“Her boobs are just too small.”
It’s a phrase many photographers have said in reference to the breast size of hundreds of models, actresses, socialites and singers. But not to worry, there’s always the handy-dandy Photoshop application. In comes the enlarge option and then a bit of retouching and there you go! The perfectly sized set of breasts with the faint tint of bronzer to enhance the cleavage for the ideal finished product.
Every day, millions of women throughout the world are faced with the same impossible idealized body image expressed in the forms of Photoshopped pictures, advertisements, movie posters, etc. Girls across the world, including female students at Shawnee Mission East, struggle with body image issues. They look in the mirror not to see their positive physical features, but to critique their imperfections.
Recently however, light has been shed on the negative effects of Photoshop and popular social figures have spoken out against the application, specifically Keira Knightley, star of movies such as Pirates of the Caribbean and Love Actually. In her photoshoot with Interview magazine, Knightley agreed to conduct a topless shoot on the condition that no editing or enhancement be done on her breasts or torso.
This action against the idea of photo enhancement has sparked a flurry of responses, both positive and negative. In my opinion, this reform in the way society views the female body could not have happened at a more pivotal moment. With the continuous growth and influence of social media in the world, the edited body images posted on the Internet have the greatest effect they’ve ever had on the public. Currently, 47% of girls between the ages of 10-18 report to want to lose weight due to magazine pictures. It sets impossible standards for what the female body should look like and gives men and women an unrealistic depiction of what they should aim for in a partner.

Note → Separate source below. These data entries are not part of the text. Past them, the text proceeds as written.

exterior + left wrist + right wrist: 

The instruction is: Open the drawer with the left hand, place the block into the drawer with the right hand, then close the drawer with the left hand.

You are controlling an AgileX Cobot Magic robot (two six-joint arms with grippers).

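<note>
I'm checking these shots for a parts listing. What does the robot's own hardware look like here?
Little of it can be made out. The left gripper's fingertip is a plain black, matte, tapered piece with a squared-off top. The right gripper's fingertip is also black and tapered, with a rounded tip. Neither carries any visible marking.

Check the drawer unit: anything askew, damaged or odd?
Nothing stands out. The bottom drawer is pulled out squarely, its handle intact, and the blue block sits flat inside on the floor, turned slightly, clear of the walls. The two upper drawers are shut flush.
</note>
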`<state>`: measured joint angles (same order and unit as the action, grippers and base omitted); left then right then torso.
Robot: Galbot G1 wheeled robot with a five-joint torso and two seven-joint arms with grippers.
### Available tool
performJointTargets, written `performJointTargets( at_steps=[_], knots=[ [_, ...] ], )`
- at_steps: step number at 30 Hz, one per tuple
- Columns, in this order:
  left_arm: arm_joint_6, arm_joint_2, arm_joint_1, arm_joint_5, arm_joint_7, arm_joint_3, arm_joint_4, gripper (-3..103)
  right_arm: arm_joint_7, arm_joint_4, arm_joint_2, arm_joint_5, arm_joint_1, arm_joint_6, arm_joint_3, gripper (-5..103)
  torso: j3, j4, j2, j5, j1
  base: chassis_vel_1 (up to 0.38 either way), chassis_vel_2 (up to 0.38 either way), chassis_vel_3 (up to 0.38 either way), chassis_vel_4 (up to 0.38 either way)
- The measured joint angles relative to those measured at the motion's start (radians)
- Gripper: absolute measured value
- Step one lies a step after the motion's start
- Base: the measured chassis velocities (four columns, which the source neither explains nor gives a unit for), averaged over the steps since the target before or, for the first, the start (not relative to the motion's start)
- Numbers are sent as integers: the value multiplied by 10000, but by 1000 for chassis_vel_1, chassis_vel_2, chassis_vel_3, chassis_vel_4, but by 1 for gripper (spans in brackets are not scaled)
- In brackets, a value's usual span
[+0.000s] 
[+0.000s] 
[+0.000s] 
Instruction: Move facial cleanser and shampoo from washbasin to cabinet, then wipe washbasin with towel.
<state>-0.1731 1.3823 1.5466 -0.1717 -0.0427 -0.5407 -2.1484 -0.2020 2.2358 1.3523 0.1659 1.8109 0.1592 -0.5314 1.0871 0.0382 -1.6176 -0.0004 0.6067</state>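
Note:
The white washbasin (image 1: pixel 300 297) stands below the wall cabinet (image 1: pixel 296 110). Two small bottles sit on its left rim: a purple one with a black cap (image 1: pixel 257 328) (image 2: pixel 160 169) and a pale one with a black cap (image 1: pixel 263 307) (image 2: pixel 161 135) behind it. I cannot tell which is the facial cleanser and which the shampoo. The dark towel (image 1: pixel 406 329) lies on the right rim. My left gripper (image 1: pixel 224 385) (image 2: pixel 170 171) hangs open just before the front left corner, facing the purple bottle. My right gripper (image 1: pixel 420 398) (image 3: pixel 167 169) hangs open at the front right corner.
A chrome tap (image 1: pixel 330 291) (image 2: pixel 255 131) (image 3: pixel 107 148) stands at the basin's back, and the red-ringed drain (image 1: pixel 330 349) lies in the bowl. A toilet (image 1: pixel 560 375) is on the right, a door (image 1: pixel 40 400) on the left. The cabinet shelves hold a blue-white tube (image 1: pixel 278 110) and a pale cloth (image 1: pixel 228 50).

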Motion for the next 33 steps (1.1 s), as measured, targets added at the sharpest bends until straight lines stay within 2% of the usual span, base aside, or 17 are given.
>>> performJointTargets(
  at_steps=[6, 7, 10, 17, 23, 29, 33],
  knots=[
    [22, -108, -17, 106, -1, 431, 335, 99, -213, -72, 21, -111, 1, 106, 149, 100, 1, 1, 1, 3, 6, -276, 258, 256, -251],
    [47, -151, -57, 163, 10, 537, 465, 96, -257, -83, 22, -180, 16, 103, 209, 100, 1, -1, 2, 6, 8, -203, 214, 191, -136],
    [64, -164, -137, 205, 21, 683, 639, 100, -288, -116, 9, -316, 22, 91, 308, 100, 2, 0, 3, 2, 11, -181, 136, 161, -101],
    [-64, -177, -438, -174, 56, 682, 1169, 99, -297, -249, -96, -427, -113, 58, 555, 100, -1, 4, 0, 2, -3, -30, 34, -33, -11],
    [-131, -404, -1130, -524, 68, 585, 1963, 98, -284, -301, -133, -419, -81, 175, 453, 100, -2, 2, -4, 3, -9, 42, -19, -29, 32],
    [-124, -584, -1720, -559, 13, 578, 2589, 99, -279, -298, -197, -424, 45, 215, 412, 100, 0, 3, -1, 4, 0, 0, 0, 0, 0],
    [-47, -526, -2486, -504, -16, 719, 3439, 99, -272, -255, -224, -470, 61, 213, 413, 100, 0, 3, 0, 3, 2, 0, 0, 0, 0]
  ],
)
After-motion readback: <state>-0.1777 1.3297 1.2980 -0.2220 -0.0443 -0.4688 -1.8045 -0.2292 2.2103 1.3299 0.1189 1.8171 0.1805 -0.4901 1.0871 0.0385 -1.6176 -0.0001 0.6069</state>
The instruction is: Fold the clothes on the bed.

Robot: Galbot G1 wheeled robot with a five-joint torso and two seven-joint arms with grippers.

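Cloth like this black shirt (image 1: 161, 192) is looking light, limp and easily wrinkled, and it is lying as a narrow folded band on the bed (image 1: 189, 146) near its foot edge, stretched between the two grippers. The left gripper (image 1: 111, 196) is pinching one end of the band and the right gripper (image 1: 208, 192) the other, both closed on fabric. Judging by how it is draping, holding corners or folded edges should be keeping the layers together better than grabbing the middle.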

I have had personal experience in the area of self-consciousness. I remember counting calories, going to the gym for excessive amounts of time and constantly stepping on the scale hoping to see a lower number from the day before. Being thin just wasn’t in my genetics. When I was around sixteen years old, I finally realized I would never be that skinny girl on the cover of a magazine. Over the years, I’ve come to appreciate my body the way it is, big thighs and all.
A woman’s body comes in all shapes and sizes and no person has the right to dictate the type of body a girl, or boy, should strive to achieve. Some girls have A’s and some have double D’s. Some girls have thin legs and some have a more curvy body type. But all girls have a heart and a brain. Maybe those are the things our society should begin to focus its attention on.